3- A cohesive family unit - When you spend close to three months on and off in the hospital and then life as you dreamed has been turned upside down, the time for extra things as a family falls by the wayside. Time together doing things like planning to go camping, going to the park or doing other family things, tend to get overlooked just so that you can get through each day.
4- Fear of not being able to take care of Karter properly - we had no idea what Karter's needs would entail. Nor do we really fully now. But we do have an idea when it comes to therapy and different equipment needs. Both of those are very expensive. With Kurt's salary, those things are financially unattainable. Something that was really scary for us.
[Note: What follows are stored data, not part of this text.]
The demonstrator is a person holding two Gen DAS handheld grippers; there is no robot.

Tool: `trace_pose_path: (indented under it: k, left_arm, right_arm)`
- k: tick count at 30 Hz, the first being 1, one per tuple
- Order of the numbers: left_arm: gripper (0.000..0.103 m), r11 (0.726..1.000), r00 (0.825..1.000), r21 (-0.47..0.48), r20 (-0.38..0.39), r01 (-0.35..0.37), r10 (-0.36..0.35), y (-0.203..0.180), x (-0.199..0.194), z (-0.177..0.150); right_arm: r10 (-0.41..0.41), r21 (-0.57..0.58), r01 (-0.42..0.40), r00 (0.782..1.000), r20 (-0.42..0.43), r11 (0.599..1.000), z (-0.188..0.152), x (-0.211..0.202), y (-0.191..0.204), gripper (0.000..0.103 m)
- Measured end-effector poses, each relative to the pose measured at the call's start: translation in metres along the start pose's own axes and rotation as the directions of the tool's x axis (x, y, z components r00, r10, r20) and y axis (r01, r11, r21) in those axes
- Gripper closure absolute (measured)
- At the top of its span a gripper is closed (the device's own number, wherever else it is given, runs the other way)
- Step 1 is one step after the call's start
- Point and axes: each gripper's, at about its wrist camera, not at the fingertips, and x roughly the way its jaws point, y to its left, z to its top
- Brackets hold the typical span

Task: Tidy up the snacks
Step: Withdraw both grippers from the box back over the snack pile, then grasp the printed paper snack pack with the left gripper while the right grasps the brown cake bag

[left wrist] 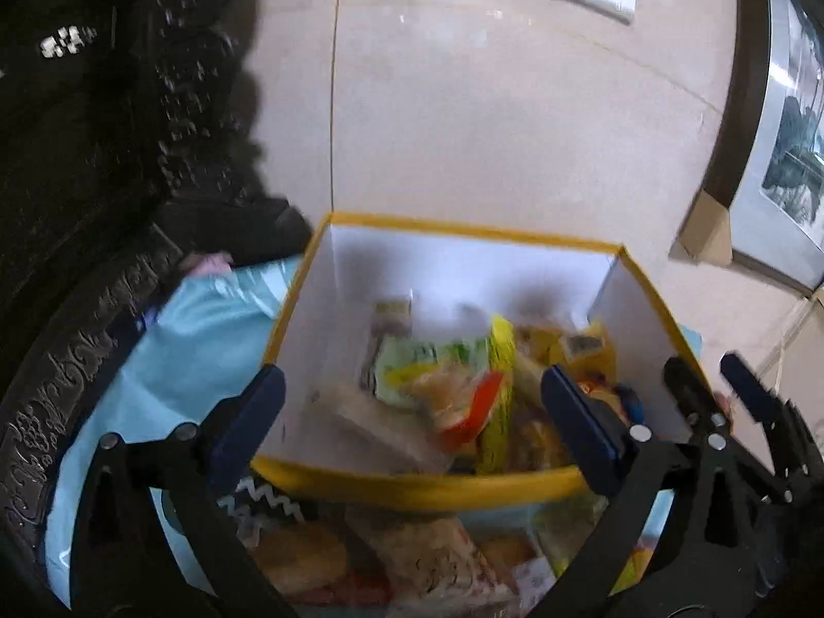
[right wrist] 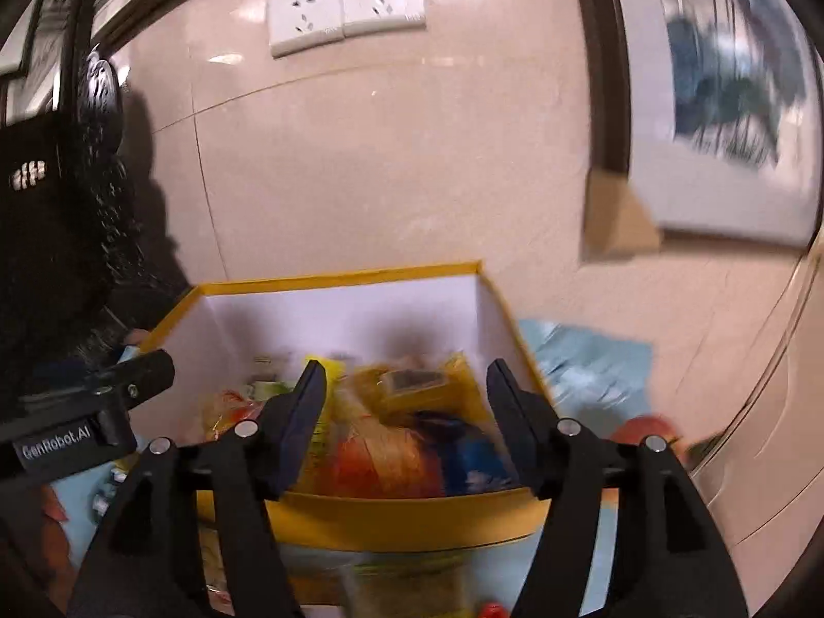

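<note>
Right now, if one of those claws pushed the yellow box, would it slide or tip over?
The yellow box looks wide and low, so it would probably slide, not tip. Its thin white walls look like cardboard and might flex. The snack packets piled inside add some weight, likely little.

Everything in my yellow box (left wrist: pixel 412 484) smears together, so I can't read one snack packet (left wrist: pixel 438 376) from the next. Its near wall hides the lower packets. More wrappers (left wrist: pixel 427 556) in front sit half behind my left gripper (left wrist: pixel 412 412) and run off the bottom edge. The framed picture (right wrist: pixel 731 82) on the wall is a blue blur, cut by the frame
</note>
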Motion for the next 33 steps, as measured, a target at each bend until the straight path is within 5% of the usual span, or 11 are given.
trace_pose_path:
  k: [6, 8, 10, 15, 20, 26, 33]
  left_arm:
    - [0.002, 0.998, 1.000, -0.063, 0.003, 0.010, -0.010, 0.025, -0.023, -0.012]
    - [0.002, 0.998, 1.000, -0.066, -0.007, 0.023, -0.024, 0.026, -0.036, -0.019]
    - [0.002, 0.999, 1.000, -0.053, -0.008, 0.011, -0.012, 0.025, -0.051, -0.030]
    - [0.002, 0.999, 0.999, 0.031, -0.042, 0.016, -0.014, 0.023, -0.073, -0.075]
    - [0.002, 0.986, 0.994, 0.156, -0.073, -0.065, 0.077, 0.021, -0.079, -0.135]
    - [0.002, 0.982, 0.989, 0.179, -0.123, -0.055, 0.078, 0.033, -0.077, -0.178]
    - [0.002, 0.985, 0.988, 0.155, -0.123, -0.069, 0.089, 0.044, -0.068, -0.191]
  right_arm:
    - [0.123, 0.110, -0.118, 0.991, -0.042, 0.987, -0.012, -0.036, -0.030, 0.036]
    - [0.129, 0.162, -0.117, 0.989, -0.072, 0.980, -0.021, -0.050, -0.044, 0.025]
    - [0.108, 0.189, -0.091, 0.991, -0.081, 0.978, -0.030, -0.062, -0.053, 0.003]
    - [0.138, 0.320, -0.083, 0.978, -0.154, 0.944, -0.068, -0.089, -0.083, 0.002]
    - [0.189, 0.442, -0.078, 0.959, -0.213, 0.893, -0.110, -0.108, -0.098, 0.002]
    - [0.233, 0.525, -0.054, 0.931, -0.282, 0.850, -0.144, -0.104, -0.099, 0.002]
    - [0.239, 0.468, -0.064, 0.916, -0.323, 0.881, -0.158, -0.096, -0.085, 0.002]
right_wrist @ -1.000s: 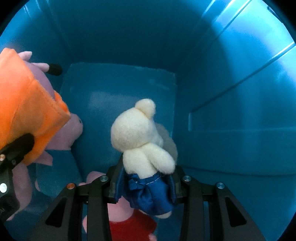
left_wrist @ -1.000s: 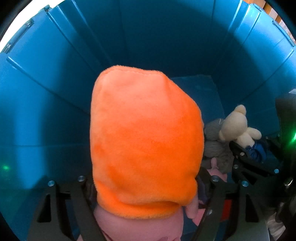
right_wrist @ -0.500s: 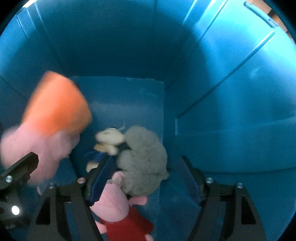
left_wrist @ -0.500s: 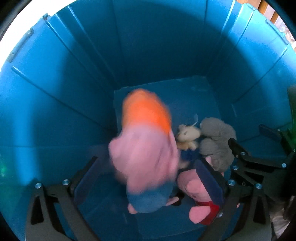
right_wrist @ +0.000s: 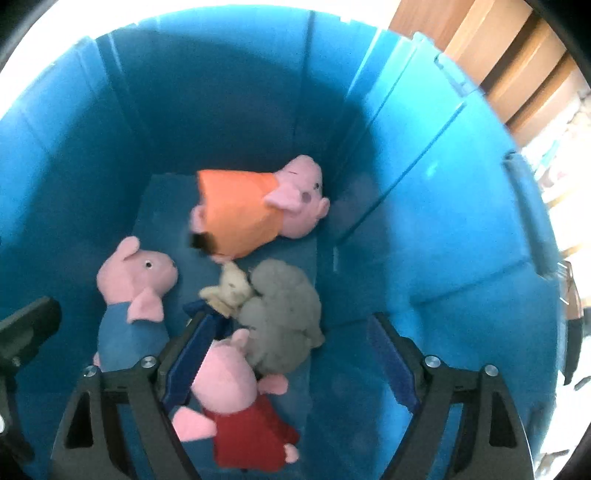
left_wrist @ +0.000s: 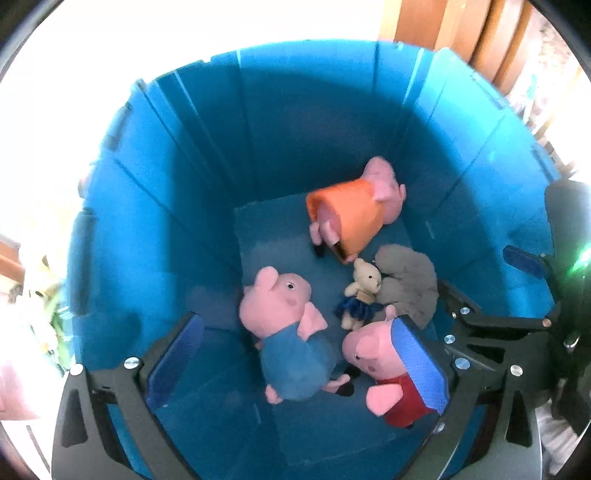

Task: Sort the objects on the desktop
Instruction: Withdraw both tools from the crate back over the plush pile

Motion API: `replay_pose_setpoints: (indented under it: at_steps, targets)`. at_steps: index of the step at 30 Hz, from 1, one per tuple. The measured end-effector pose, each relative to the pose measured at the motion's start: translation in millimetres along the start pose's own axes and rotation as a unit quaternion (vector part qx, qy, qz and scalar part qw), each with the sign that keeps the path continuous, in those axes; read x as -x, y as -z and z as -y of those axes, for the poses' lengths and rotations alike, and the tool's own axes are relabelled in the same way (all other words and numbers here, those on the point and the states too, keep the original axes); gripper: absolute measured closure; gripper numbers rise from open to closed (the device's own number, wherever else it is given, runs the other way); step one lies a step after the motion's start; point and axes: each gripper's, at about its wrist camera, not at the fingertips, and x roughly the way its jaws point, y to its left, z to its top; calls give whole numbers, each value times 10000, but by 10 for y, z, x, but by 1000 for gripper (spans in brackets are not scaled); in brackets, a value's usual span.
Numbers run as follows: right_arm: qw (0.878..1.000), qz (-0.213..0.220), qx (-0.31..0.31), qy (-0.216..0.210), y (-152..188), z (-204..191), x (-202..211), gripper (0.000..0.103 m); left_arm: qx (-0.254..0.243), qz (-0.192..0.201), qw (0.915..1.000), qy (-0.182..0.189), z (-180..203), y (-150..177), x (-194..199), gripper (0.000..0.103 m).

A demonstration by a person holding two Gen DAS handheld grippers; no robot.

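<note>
Both grippers hang above a deep blue bin [left_wrist: 155,192] [right_wrist: 443,229] and look down into it. On its floor lie a pink pig in an orange dress [left_wrist: 351,218] [right_wrist: 243,218], a pig in a blue shirt [left_wrist: 288,325] [right_wrist: 129,302], a pig in a red dress [left_wrist: 380,358] [right_wrist: 236,402], a small cream bear in a blue skirt [left_wrist: 360,291] [right_wrist: 229,288] and a grey plush [left_wrist: 410,284] [right_wrist: 284,317]. My left gripper [left_wrist: 299,358] is open and empty. My right gripper [right_wrist: 291,358] is open and empty; it also shows at the right of the left wrist view [left_wrist: 480,317].
Wooden furniture [left_wrist: 472,33] [right_wrist: 498,70] stands beyond the bin's far right rim. A bright white surface [left_wrist: 55,122] lies left of the bin, with pale objects at its left edge.
Both grippers opened and rose. The orange-dress pig fell from the left gripper and the cream bear from the right; both now lie on the bin floor.
</note>
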Motion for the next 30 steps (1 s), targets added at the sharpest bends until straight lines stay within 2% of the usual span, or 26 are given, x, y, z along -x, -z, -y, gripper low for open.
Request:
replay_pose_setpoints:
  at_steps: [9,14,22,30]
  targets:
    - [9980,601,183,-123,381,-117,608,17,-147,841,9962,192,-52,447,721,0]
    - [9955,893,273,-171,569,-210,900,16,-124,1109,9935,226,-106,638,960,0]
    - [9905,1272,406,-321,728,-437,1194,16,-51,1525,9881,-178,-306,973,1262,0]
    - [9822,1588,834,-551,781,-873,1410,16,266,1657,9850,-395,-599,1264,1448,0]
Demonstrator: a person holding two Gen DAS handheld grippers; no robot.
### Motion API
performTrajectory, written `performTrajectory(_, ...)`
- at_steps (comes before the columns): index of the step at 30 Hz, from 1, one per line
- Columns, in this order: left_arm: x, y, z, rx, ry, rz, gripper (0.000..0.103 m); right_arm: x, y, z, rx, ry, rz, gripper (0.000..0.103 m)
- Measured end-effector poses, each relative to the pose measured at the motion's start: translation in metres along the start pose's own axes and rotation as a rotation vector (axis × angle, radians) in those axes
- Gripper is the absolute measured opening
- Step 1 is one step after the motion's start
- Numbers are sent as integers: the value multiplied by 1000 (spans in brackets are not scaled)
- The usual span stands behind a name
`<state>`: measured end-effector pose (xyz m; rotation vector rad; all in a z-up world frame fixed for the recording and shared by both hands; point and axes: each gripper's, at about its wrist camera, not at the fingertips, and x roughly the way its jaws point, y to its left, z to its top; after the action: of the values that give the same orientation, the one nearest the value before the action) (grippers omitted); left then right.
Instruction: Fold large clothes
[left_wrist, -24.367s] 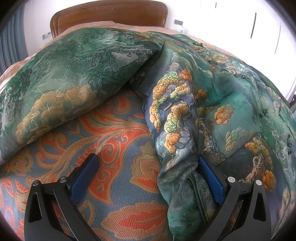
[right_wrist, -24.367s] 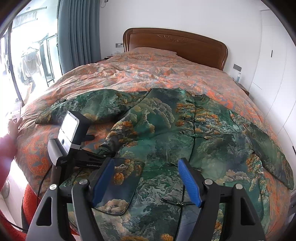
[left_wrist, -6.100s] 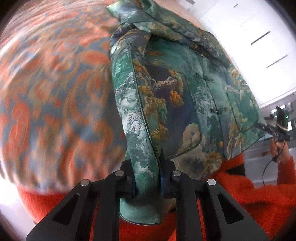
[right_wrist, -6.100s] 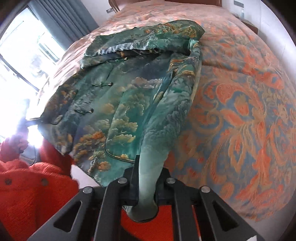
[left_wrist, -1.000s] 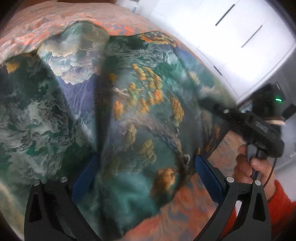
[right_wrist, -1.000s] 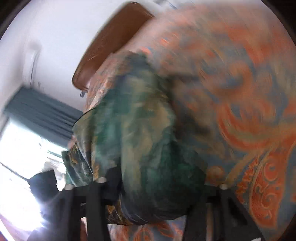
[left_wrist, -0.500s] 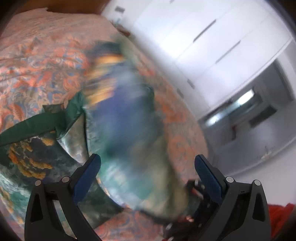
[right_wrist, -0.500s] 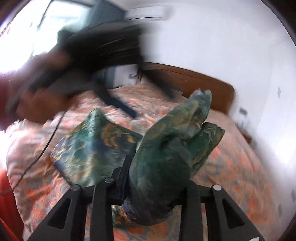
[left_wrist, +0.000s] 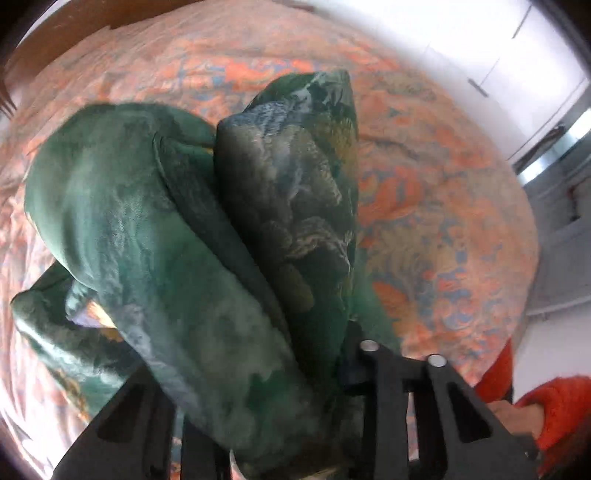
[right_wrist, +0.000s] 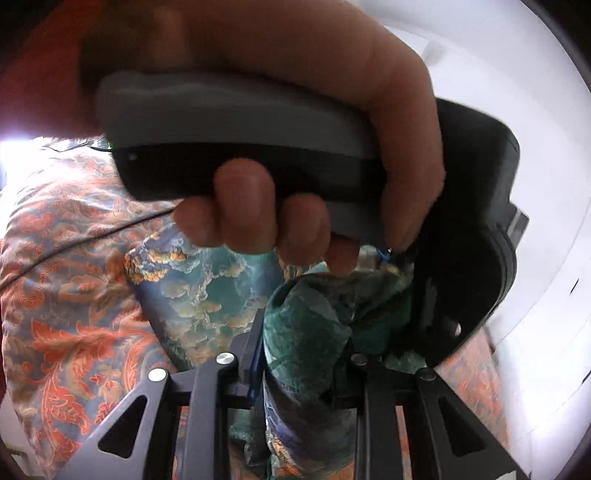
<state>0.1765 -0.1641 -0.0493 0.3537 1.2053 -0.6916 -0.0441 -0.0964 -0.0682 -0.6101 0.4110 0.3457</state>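
Observation:
The green brocade jacket (left_wrist: 207, 236) with gold and blue landscape print is bunched in thick folds and lifted over the bed. My left gripper (left_wrist: 258, 373) is shut on a thick wad of it; the left finger is hidden by cloth. My right gripper (right_wrist: 299, 354) is shut on another fold of the jacket (right_wrist: 306, 332). Part of the jacket (right_wrist: 207, 280) lies on the bedspread below. The hand holding the left gripper's handle (right_wrist: 258, 122) fills the top of the right wrist view, very close.
The orange and blue patterned bedspread (left_wrist: 424, 221) covers the bed. A wooden headboard (left_wrist: 66, 33) is at the top left. White wardrobe doors (left_wrist: 498, 55) stand to the right. A black cable (right_wrist: 66, 243) runs over the bedspread. A red sleeve (left_wrist: 554, 406) shows at lower right.
My left gripper has closed on the jacket; it was open half a second ago. The two grippers have come close together, and the left gripper's handle now fills the right wrist view.

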Motion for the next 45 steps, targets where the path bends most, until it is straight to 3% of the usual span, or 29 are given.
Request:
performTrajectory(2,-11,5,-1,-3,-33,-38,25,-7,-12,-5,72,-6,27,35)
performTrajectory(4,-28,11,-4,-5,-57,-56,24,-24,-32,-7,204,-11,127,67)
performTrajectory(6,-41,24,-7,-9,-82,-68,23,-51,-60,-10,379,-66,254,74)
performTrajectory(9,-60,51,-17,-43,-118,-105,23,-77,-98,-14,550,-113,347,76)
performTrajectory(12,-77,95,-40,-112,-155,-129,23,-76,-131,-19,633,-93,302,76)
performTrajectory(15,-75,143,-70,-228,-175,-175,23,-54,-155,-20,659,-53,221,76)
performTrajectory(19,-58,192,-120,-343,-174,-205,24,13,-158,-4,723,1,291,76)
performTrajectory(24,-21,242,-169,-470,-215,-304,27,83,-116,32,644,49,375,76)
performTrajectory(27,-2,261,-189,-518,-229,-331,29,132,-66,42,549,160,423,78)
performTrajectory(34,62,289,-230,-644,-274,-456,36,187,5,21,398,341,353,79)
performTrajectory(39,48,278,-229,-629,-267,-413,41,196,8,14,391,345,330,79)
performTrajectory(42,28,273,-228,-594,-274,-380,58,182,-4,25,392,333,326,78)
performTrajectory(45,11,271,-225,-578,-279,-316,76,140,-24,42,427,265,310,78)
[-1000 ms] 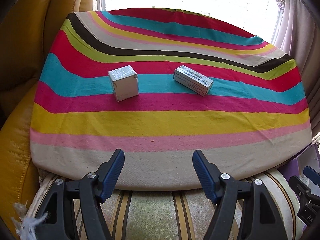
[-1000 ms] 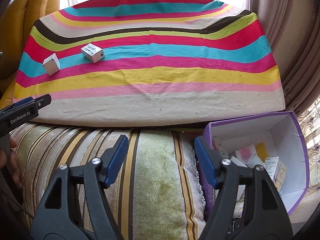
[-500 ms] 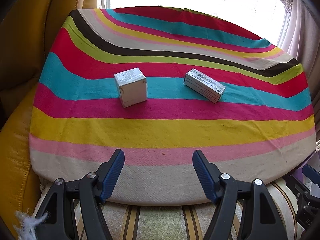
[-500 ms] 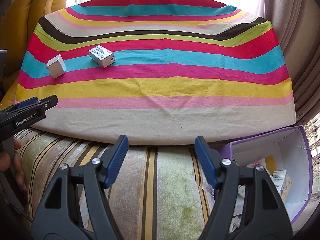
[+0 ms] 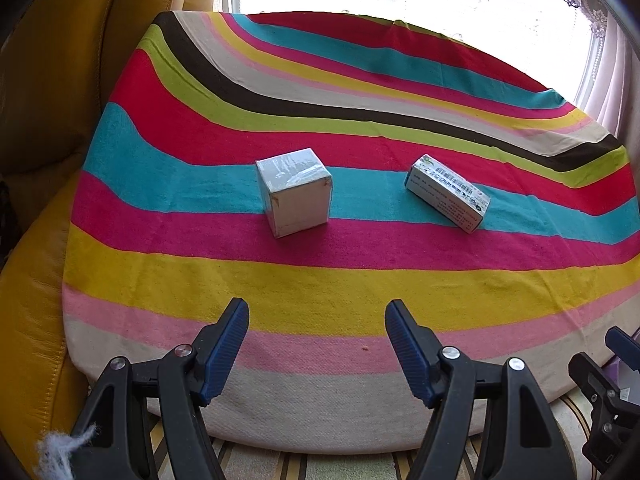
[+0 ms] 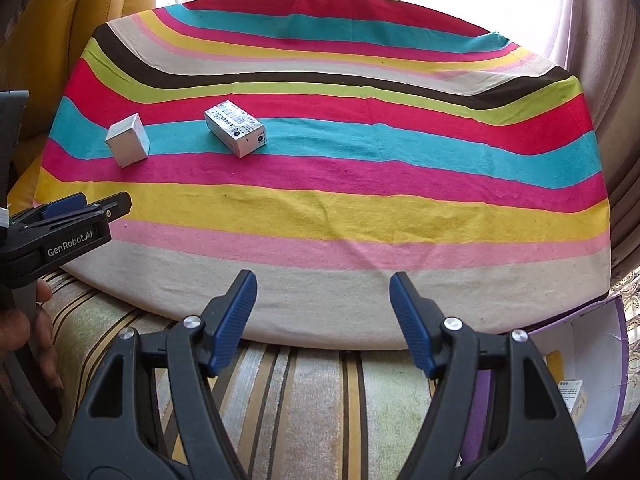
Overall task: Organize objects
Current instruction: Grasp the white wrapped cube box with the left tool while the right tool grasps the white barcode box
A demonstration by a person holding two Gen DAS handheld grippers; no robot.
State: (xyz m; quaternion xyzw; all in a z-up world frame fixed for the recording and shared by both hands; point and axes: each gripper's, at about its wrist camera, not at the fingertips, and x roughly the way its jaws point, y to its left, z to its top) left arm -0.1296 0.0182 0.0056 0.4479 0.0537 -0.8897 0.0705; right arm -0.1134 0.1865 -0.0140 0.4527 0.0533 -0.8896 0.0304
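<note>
Both grippers are being carried forward over the striped cloth [image 5: 360,280] since a second ago; the boxes are being seen larger and the purple box [image 6: 600,380] is being pushed to the lower right edge of the right wrist view.

Left gripper [image 5: 316,344]: fingers are being held wide apart, nothing between them. The cube box [image 5: 296,192] is being seen ahead of the fingertips, slightly toward the left finger, well apart from both pads. The long box [image 5: 448,192] is lying ahead and beyond the right finger, angled.

Right gripper [image 6: 322,316]: fingers likewise being held spread and empty. Both boxes are being seen far ahead and left of the left finger; the purple box is sitting low, outside the right finger, with small cartons inside.

Judged step: the cube box is being approached. For a sound grasp, the jaws are best being squared to two opposite flat faces, since the cube is sitting turned corner-on, and lowered around its middle before closing.

Writing: "GenRobot.AI" is being read on the left gripper's body in the right wrist view. A barcode and small print are being made out on the long box; the text is too small to read.
</note>
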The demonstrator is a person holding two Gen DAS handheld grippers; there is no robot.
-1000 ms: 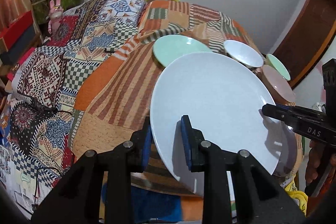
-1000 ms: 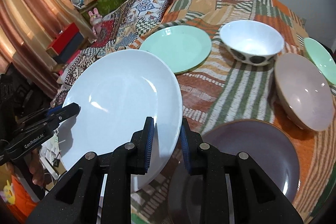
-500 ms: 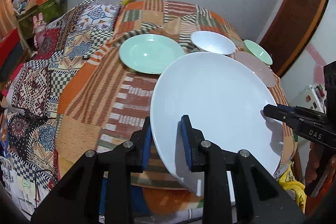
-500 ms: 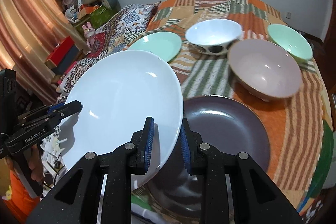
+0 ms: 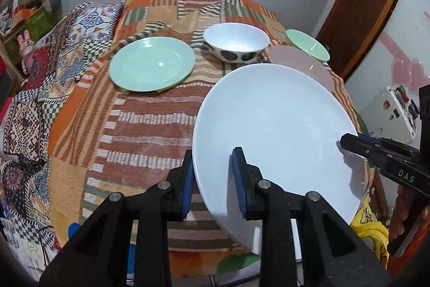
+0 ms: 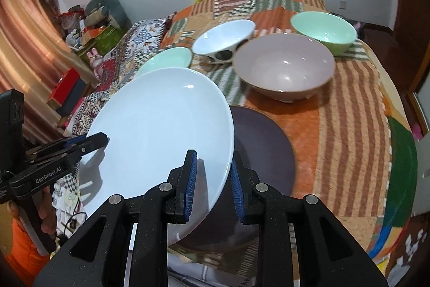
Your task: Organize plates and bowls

I have said all that to share this with you. This year we have really seen breakthrough in all of these areas. Here are some examples of that:

1- I have been blessed with an amazing job. One that I can do from home at my own pace. Although it does not allow us to retire early (grin) it does help out financially every month. In addition to that, this year we were blessed with a miraculous tax return. One that honestly I cannot speak of without becoming emotional over. Karter received disability status and that status was backdated to his birth. The government recognizes that with a monetary amount to help families each year recoup some of the costs and burdens that may take on a family. We were able to pay off the debt that we incurred the previous year when I ceased to work. In addition, there were other benefits that we received. That tax return was also stretched to allow for us a beautiful family vacation. We took back the financial insecurity!
2- Although I feel a bit funny sharing this, I feel it is important in this post. Early this year, I hit a point where I had to make a decision to be healthy. My body was weary and I had to choose to make some lifestyle changes that would make me well for my children. If I was not healthy, how could I do my job as a mother and take care of my kids? I changed some things and finally lost the baby weight (ok almost all of it - I am still working on the last few), I found a way balance out my hormones (they were completely out of whack from having children) and made time to be active. These things revolutionised my ability to cope. I felt good about me, I felt well, both physically and mentally. Joy consumed me in a way that I had not felt in a long time. The outside of me became a spiritual expression of who I was on the inside. I felt at peace with myself both mentally and physically
We took back mental and physical wellness!
3-This year, as we spent less time at the hospital and more time living, we found ourselves with the luxury, once again, of planning. The spring and summer months were filled with days at the beach, fishing trips for Paige and Daddy, trips to the park, BBQ's with friends, a family camping trip and an amazing vacation to Maui. We made many memories this year as a family. We took back family time!
4-Finally and most importantly, we have been SO blessed this year. Early in the Spring, we received confirmation that Karter had qualified for the government 'At Home' program. It is a program that will fund his equipment needs and various therapy needs he may have in the future. What a weight lifted! These were expenses in the tens of thousands of dollars - unfathomable for us on a church salary. In additiona to that blessing, throughout this year, the Lord has laid it on various hearts of those who love Karter, to bless him with monetary gifts towards his pending riding therapy (commencing in January of 09)- another expense that we would have had a hard time finding the funds for. I am happy to report that he has enough money to cover every penny of those expenses until the summer (that is three 10 week sessions of riding therapy) There are other countless blessings, too many to write about here. Karter has been taken care of, better than we could have ever dreamed - Fear of taking care of him - Taken Back!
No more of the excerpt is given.